Le réalisateur tchadien a reçu le prix du jury pour son film «Un homme qui crie»

Mahamat Saleh Haroun a de quoi être fier et optimiste. En 13 années, c’est la première fois qu’un film originaire d’Afrique sub-saharienne était sélectionné en compétition officielle à Cannes. De même, depuis 1975 où la Palme d’or fut décernée au film algérien Chronique des années de braise de Mohammed Lakhdar-Hamina, c’est la première fois qu’un film africain figure de nouveau dans le palmarès de Cannes. C’est dire la place qu’occupe le cinéma africain dans le monde. J’ai l’impression de ramener mon pays, peut-être le continent sur la scène parce que ça fait très longtemps que ce continent est dans l’invisibilité. Je prends cette distinction comme une invitation à faire partie de cette famille du cinéma. Le cinéaste tchadien de rappeler, je viens d’un pays où il n’existe pas grand-chose. Dans ce contexte désertique, j’ai appris une chose: il faut faire les films comme les petits plats mijotés qu’on prépare aux gens qu’on aime a-t-il déclaré avant de recevoir une salve d’applaudissement. Avec ce film, Mahamat Saleh a voulu ramener l’Afrique dans l’humanité. Il me semble que souvent, on lui a refusé cela a-t-il lancé à la presse internationale réunie à Cannes.

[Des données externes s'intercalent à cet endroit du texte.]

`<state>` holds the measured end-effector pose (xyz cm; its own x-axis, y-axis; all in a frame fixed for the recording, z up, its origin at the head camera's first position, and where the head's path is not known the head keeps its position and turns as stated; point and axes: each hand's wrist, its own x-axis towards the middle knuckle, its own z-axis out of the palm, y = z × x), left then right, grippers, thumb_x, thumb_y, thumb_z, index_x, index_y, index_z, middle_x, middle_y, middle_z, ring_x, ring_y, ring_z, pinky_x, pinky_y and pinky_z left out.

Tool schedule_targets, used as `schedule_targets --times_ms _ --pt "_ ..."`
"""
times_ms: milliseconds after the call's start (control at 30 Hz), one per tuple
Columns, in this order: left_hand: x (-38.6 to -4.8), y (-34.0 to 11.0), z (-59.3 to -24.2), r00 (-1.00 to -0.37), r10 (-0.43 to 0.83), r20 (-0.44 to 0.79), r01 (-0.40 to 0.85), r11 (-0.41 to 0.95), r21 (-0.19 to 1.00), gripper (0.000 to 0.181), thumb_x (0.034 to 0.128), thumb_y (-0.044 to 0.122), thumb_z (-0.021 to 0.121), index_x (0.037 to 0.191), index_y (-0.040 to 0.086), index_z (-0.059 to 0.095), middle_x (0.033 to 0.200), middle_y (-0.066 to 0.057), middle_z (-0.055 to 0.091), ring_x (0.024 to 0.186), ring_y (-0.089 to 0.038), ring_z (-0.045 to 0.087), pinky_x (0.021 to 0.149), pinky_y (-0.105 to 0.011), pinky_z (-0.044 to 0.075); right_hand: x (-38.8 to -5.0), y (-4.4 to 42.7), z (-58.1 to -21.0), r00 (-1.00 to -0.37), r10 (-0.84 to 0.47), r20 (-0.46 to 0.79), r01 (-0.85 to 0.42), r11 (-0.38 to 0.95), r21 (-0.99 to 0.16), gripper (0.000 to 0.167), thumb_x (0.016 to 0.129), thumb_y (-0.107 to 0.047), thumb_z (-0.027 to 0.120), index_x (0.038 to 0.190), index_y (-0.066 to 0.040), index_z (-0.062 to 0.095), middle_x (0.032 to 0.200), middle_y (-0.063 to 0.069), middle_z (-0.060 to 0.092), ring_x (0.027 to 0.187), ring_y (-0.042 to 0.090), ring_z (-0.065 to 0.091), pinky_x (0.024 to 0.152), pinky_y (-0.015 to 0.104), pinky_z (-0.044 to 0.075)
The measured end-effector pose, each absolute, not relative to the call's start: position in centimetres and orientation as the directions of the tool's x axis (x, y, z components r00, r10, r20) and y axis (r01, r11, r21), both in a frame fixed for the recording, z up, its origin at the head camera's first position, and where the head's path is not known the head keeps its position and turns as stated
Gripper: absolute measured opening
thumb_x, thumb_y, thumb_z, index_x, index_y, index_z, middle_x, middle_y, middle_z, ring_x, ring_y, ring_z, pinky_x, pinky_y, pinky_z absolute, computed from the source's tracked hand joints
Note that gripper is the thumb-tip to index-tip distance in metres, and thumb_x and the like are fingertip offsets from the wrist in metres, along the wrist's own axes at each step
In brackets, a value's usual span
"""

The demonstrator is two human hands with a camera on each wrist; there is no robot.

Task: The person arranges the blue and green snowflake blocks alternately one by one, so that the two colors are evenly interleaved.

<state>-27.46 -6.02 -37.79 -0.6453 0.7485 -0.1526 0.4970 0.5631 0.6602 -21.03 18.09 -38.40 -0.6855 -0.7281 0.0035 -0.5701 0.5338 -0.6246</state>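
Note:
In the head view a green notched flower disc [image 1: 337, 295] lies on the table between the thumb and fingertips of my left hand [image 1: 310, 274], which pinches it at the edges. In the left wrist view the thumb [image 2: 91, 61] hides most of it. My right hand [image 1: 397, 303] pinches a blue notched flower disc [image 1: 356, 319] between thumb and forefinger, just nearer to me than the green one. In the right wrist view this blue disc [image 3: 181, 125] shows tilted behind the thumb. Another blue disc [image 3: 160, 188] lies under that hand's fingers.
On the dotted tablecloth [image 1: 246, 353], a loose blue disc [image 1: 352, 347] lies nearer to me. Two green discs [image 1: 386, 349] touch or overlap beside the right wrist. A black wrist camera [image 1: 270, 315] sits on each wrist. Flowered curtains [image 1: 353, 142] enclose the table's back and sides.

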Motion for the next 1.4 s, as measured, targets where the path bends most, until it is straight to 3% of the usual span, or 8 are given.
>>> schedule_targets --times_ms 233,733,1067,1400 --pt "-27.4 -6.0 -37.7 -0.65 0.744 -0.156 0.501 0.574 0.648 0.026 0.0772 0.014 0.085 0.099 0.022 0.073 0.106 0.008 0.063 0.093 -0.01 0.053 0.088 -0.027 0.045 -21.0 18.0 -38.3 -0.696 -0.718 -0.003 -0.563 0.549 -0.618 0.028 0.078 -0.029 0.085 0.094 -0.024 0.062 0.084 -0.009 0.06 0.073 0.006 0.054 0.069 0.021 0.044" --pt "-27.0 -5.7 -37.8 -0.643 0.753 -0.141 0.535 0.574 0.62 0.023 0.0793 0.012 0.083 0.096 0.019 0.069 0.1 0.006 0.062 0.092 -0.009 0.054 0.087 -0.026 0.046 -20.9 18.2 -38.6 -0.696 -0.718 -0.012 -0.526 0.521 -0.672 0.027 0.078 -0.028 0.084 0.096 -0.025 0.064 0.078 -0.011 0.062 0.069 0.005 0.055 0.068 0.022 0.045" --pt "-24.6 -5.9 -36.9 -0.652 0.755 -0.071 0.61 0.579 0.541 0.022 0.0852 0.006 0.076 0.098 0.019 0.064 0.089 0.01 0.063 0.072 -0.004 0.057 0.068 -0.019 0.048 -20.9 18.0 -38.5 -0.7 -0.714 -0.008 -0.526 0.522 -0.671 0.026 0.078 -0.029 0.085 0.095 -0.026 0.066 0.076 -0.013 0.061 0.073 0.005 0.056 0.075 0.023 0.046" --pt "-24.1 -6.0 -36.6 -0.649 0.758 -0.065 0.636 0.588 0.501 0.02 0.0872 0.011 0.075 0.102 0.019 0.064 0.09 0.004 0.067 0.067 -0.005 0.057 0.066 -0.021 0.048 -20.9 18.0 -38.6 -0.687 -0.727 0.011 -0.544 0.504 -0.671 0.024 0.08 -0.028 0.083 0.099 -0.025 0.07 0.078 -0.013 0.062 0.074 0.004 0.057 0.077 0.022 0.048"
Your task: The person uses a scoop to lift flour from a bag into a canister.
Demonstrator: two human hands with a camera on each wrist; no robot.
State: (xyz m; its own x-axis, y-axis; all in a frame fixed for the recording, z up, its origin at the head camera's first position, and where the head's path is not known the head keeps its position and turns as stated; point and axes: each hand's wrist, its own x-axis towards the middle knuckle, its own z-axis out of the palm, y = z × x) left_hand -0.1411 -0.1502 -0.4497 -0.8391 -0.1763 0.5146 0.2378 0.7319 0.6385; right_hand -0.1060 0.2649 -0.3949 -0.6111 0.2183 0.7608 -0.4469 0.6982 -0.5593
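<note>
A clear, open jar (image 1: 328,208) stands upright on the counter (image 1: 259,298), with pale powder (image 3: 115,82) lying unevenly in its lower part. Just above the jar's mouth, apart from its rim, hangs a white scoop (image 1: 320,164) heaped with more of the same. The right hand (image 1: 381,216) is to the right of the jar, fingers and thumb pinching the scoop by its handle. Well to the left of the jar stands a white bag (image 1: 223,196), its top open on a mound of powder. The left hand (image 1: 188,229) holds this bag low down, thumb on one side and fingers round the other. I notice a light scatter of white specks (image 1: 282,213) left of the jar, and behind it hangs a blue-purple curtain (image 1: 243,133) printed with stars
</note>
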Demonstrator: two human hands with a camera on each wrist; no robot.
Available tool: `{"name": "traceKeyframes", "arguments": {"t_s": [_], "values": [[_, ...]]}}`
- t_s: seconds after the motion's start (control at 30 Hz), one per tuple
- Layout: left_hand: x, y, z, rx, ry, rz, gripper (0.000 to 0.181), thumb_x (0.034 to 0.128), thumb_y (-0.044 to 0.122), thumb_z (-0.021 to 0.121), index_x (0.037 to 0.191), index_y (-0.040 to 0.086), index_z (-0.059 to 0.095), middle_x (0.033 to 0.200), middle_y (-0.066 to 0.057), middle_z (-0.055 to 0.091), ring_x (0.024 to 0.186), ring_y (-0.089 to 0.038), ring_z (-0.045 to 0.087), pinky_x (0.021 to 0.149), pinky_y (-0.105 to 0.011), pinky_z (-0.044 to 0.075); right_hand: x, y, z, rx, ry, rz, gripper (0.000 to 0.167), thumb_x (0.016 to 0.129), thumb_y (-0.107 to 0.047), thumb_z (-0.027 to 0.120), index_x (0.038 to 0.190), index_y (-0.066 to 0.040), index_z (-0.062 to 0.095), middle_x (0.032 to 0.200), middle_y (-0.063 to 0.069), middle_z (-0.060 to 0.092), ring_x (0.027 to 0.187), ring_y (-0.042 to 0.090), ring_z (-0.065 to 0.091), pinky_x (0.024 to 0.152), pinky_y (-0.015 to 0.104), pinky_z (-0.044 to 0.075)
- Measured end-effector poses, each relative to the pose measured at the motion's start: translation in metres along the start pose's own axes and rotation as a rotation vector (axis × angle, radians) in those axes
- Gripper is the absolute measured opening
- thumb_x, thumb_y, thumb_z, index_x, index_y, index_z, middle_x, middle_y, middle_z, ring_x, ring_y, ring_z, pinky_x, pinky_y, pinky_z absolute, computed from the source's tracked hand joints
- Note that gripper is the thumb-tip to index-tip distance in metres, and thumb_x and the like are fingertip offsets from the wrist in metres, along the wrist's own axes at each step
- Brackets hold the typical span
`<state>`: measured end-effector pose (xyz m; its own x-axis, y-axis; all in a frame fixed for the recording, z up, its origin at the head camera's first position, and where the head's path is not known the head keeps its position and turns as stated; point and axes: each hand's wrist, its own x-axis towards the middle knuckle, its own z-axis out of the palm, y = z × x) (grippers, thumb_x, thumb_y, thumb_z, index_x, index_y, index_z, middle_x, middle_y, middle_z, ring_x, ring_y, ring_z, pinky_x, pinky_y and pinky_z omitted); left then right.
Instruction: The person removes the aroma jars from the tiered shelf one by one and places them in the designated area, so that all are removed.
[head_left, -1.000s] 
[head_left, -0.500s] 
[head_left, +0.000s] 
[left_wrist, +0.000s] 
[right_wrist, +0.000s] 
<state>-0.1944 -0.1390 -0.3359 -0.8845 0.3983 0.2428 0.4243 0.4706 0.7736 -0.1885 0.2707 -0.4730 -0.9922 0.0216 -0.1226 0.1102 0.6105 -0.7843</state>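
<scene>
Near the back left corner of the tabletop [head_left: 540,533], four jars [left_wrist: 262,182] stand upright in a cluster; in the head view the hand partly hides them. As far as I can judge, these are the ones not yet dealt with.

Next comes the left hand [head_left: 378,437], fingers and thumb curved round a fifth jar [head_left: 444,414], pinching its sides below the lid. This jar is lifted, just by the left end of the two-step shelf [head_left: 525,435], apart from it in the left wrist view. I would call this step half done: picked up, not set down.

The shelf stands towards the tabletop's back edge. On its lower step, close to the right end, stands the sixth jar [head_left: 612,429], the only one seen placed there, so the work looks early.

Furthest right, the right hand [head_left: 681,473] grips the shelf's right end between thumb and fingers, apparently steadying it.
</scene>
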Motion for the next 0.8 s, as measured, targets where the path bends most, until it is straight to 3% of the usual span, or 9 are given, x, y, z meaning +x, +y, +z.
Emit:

On me dit que mes films sont universels, mais je suis un homme donc je suis porteur d’universel. Cela ne devrait étonner personne, que je fasse un film universel!

Dans un Tchad en pleine guerre civile, Un Homme qui crie raconte l’histoire d’un père privé de son emploi de maître-nageur par son fils. Adam, la soixantaine, ancien champion de natation est maître nageur de la piscine d’un hôtel de luxe à N’Djamena. Lors du rachat de l’hôtel par des repreneurs chinois, il doit laisser la place à son fils Abdel. Il vit très mal cette situation qu’il considère comme une déchéance sociale. Le pays est en proie à la guerre civile et les rebelles armés menacent le pouvoir. Le gouvernement, en réaction, fait appel à la population pour un « effort de guerre » exigeant d’eux argent ou enfant en âge de combattre les assaillants. Adam est ainsi harcelé par son chef de Quartier pour sa contribution. Mais Adam n’a pas d’argent, il n’a que son fils. Le jury du festival a salué «l’universalité» de l’ uvre de Mahamat-Saleh Haroun, a souligné le compositeur Alexandre Desplat.

A 49 ans, Mahamat Saleh a réalisé plusieurs autres fictions. Un homme qui crie est le quatrième long métrage. En 1999, son premier film, Bye bye Africa est sélectionné à la Mostra de Venise et obtient le prix du meilleur premier film. Suivent ensuite Abouna (notre père) (Quinzaine des réalisateurs 2002), et Daratt, Prix spécial du jury à Venise en 2006 et l’Etalon de bronze au Festival panafricain de Ouagadougou (Fespaco).